What to do | Look through the entries below and show every line containing the word "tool".
____
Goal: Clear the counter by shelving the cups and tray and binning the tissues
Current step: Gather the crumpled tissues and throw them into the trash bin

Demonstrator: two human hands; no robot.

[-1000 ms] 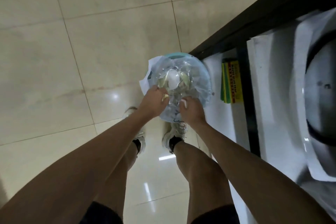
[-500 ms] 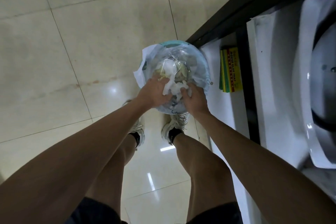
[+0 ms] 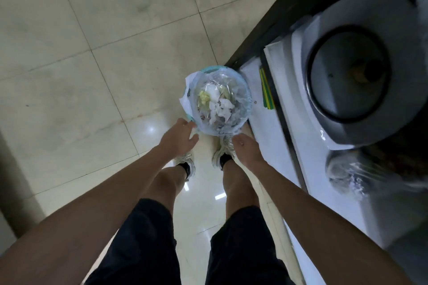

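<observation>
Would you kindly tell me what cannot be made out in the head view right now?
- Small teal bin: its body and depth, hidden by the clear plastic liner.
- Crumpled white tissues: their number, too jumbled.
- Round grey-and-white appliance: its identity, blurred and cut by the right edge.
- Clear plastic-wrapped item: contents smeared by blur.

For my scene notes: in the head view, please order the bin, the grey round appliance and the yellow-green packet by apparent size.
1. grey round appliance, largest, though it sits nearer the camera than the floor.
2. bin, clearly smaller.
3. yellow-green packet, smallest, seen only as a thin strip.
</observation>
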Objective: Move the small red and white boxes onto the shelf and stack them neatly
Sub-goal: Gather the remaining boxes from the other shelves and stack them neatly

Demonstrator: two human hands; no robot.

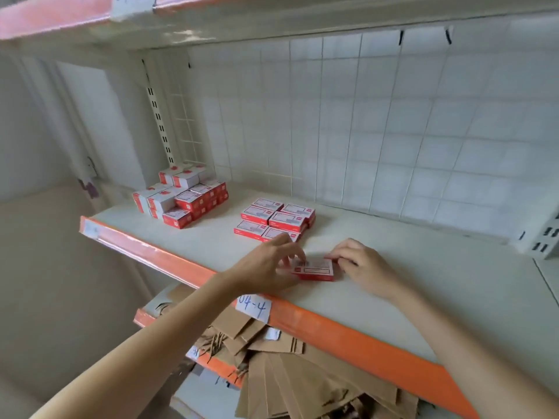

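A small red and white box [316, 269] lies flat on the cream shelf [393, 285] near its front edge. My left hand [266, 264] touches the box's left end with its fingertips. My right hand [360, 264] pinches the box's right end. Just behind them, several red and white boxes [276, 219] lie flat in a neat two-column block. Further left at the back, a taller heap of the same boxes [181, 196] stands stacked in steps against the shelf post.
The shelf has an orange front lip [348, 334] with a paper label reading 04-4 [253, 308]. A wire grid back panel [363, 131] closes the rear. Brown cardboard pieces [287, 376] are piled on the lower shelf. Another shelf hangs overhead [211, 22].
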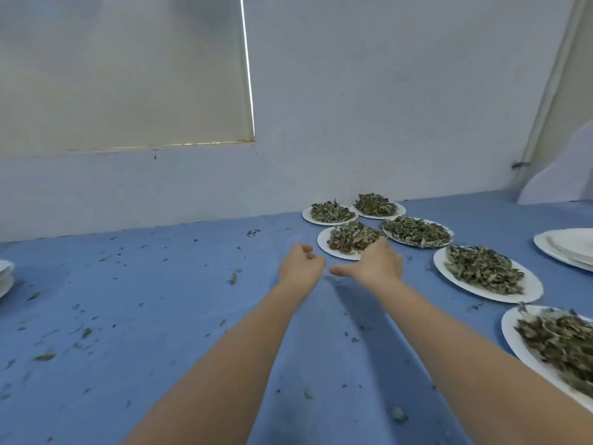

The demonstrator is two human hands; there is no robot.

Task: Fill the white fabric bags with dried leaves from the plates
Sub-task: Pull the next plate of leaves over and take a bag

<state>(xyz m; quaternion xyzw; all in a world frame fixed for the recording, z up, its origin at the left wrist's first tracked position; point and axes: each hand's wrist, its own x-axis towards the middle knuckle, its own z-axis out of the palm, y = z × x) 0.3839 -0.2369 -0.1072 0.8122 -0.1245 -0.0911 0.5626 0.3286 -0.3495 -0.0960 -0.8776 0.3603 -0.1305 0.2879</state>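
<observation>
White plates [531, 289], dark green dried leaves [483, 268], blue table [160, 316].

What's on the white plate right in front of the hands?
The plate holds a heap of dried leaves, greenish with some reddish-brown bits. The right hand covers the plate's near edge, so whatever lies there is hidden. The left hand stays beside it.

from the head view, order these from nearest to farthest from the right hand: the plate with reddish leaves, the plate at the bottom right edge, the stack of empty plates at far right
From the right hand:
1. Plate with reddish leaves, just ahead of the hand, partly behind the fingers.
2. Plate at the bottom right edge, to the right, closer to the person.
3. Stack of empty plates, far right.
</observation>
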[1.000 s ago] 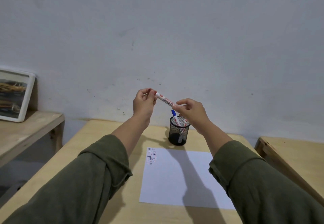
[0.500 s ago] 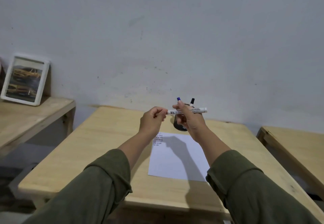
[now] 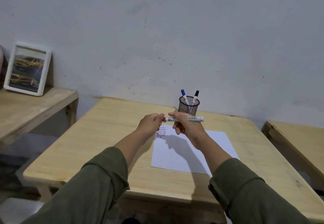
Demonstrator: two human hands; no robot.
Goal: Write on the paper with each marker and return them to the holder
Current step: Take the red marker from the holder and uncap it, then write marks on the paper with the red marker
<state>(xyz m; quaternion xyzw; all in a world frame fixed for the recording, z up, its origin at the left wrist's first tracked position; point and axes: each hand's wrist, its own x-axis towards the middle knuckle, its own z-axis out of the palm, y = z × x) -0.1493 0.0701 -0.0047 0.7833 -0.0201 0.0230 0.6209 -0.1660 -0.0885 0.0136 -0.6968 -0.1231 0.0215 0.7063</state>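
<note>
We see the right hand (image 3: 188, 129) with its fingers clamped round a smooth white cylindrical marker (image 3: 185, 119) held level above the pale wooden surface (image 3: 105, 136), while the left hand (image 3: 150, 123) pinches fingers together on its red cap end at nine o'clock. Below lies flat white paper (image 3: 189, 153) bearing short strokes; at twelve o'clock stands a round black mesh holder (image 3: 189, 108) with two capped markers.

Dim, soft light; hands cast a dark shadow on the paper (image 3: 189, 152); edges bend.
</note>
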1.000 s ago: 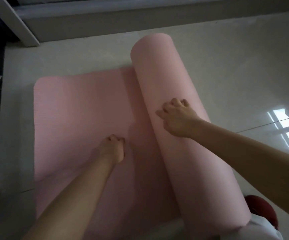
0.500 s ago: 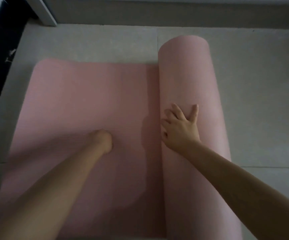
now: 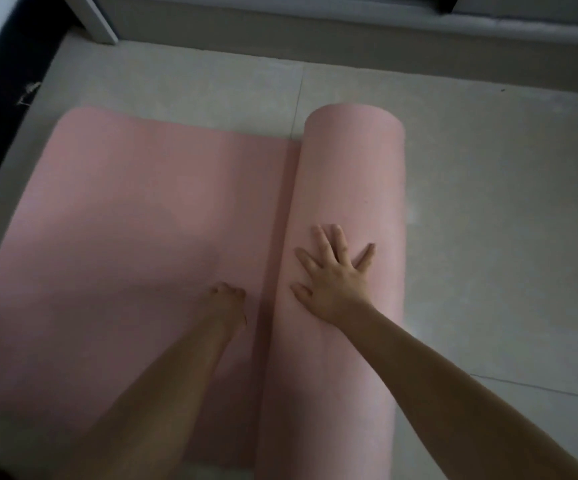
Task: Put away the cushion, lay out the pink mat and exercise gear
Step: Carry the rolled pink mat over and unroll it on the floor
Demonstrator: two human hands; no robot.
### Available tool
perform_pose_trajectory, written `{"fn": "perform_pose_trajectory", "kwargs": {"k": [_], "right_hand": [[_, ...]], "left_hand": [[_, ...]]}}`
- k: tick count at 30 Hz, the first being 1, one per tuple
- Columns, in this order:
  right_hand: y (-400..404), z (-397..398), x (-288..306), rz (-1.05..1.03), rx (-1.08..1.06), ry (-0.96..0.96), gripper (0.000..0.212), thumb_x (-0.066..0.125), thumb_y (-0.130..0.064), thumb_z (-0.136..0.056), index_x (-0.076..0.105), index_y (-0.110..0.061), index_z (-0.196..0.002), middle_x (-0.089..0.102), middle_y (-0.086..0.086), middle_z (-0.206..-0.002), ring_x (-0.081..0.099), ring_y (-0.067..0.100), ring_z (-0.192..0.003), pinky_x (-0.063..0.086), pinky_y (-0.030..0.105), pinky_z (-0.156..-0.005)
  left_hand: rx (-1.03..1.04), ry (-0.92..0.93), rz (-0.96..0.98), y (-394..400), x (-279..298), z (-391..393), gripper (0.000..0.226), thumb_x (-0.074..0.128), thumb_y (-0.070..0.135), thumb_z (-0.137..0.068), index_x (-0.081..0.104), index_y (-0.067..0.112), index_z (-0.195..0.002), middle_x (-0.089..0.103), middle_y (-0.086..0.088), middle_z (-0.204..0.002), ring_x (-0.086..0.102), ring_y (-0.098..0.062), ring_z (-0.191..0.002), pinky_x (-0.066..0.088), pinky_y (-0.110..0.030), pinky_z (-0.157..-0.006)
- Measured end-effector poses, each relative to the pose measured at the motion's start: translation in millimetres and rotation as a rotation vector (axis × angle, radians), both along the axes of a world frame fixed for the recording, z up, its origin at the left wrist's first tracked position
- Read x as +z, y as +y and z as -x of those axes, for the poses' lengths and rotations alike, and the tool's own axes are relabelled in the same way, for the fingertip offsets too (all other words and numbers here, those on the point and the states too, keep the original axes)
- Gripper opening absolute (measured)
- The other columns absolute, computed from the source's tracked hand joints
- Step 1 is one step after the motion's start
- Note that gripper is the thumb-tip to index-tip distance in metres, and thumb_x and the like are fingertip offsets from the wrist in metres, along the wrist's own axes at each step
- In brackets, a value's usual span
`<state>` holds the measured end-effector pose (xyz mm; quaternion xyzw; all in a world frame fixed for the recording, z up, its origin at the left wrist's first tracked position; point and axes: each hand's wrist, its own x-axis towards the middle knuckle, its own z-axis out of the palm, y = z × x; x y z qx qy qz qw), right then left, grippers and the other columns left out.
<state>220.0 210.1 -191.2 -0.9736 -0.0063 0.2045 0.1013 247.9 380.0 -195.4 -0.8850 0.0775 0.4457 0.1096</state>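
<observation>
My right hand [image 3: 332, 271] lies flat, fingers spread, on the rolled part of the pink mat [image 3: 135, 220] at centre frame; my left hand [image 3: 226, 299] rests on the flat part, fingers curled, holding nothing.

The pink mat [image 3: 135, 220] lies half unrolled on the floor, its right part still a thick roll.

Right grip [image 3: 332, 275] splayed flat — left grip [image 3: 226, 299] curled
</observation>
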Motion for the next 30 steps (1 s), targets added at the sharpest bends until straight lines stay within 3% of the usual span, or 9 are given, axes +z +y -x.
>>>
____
Task result |
### Available tool
- Read x as +z, y as +y and z as -x of those axes, for the poses' lengths and rotations alike, and the tool's own axes are relabelled in the same way, for the fingertip offsets too (all other words and numbers here, those on the point and the states too, keep the original axes)

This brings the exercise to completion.